→ WORK ORDER
Beginning with the first line of the material, set down each line exactly as written, up to and including the line with "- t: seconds".

══ DATA SEGMENT

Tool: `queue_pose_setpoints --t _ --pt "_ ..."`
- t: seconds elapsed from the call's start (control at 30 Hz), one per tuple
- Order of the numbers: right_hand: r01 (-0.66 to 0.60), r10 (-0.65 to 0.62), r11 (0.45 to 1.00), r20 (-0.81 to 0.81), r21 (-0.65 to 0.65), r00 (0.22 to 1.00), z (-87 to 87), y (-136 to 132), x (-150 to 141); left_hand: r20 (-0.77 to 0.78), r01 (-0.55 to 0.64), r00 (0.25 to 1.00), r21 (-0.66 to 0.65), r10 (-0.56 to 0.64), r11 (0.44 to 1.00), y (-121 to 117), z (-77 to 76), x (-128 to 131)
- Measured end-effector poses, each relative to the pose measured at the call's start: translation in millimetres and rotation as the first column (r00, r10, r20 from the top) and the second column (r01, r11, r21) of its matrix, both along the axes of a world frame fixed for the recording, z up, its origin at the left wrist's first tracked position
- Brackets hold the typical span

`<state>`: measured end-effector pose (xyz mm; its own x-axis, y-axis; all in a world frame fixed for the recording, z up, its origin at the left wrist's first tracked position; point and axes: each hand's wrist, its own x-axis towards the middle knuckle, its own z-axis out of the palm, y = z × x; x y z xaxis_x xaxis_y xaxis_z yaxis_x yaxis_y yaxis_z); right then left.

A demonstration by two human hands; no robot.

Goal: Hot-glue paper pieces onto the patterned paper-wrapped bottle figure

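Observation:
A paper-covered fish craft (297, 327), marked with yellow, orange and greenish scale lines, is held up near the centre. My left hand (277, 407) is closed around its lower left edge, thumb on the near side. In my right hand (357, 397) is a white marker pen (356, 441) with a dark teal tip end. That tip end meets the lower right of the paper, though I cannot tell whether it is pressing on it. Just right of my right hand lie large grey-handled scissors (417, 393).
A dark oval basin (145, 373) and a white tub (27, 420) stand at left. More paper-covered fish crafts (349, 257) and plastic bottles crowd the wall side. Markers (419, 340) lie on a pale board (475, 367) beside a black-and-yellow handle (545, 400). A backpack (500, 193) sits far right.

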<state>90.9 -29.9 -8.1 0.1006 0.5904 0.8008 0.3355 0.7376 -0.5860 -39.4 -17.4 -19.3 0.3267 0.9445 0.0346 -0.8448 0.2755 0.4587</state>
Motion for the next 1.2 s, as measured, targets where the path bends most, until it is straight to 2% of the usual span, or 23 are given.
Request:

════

→ YOUR RESPONSE
Tool: `queue_pose_setpoints --t _ --pt "_ ..."`
- t: seconds elapsed from the call's start (control at 30 Hz), one per tuple

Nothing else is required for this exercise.